Petra Szemán (nata a Budapest, nel 1994) è un’artista che lavora con le immagini in movimento, con animazioni e installazioni immersive simili ai videogiochi. La sua pratica è incentrata su casi in cui la vita reale può essere vissuta come fittizia. Usando una versione virtuale di se stessa, come protagonista in vari regni digitali, esplora gli spazi liminali e le situazioni di soglia, cercando di sezionare i modi in cui i nostri ricordi e i nostri sé sono costruiti all'interno di un paesaggio saturo di finzione (sia sullo schermo che fuori). Allontanandosi dal pensare al cyberspazio come un regno radicalmente "altro", Petra spera di percorrere la linea situata tra strutture distopiche e utopiche. Szemán si è laureata in Belle Arti alla Newcastle University (2013-2017), e ha esposto dopo la laurea al NEoN Festival in Dundee, Scotland; Big Screen Southend; BALTIC Centre for Contemporary Art in Gateshead, oltre a varie gallerie nel nord-est dell'Inghilterra, nell'Europa continentale e nell'Asia orientale.
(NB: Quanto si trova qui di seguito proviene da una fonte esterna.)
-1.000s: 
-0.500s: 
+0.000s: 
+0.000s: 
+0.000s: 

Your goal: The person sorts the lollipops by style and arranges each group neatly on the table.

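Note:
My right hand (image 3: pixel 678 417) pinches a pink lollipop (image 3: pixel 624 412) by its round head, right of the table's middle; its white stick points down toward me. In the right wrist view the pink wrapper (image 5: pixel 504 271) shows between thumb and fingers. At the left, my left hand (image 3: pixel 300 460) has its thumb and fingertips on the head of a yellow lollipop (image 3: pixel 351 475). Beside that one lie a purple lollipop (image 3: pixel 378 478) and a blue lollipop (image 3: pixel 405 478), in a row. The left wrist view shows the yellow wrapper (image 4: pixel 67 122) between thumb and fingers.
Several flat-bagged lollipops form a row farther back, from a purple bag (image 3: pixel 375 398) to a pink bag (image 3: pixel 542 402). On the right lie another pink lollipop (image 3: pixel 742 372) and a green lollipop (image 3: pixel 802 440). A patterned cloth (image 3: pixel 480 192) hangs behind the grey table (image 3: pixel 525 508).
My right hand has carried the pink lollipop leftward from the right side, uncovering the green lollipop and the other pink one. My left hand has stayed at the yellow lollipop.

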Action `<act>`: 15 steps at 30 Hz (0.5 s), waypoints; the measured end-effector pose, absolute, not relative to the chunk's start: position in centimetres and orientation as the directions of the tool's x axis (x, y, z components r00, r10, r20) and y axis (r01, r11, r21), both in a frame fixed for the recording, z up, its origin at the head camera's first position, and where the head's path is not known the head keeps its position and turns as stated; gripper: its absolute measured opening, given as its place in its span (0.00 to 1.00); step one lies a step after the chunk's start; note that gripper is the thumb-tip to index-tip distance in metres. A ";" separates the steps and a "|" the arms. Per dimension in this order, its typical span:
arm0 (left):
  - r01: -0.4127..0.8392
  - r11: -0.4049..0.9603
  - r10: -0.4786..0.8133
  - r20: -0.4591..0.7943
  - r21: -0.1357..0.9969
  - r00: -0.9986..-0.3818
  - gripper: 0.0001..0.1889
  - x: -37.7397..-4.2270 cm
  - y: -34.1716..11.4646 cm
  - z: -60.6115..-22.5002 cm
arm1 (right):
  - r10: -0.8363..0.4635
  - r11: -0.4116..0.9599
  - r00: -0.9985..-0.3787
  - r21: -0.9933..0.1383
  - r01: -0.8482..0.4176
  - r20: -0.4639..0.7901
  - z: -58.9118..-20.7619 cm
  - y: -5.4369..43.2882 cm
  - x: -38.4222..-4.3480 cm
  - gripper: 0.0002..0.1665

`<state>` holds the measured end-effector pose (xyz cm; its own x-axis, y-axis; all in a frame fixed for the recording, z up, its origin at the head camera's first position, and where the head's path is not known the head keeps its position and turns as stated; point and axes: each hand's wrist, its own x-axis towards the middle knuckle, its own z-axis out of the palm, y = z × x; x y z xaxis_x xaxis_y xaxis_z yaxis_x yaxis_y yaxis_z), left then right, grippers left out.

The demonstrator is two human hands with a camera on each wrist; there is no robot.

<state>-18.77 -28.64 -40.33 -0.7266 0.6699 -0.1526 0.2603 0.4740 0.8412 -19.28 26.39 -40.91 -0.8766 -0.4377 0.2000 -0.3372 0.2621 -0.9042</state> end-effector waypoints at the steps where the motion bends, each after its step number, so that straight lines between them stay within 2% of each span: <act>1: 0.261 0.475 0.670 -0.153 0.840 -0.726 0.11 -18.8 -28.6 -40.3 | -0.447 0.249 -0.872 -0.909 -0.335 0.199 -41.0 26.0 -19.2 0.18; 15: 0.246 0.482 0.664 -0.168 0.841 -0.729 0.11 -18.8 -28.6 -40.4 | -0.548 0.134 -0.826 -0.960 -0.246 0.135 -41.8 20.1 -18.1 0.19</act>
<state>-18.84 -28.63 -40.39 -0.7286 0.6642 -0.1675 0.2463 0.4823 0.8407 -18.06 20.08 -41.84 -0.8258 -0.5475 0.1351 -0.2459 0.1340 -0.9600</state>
Dopo aver trascorso gli ultimi due anni in Giappone, sviluppando un nuovo lavoro come beneficiario di una borsa di studio di ricerca del Ministero dell'Istruzione e della Cultura giapponese (2018-2020), Petra ha nuovamente sede nel nord-est con uno studio a Newcastle Upon Tyne.
 
Bob Bicknell-Knight (nato a Suffolk, Regno Unito) è un artista, curatore e scrittore che lavora con installazioni, scultura, pittura, video e altri media digitali. Il suo lavoro è influenzato dal capitalismo della sorveglianza e risponde all'iperconsumismo di Internet. Utopia, distopia, automazione, sorveglianza e digitalizzazione del sé sono alcuni dei temi che emergono dal suo esame critico delle tecnologie contemporanee. Bicknell-Knight è il fondatore e direttore di isthisit?, una piattaforma per l'arte contemporanea che ha esposto oltre 800 artisti da maggio 2016 a oggi. È intervenuto in tavole rotonde e ha tenuto delle conferenza d’artista sulla sua pratica e sulla piattaforma presso la panke.gallery, Berlino; Calgary contemporanea, Canada; Tate Modern, Londra; Università di Cambridge, Cambridge; Camberwell College of Arts, Londra e Goldsmiths, Università di Londra, Londra.
 
pin Mock Jungle, progetto inserito nel programma istituzionale di ART CITY Bologna 2021 promosso dal Comune di Bologna nell'ambito di Bologna Estate, prosegue le sue trasmissioni dalla Cappella di Santa Maria dei Carcerati in Palazzo Re Enzo, Piazza del Nettuno 1.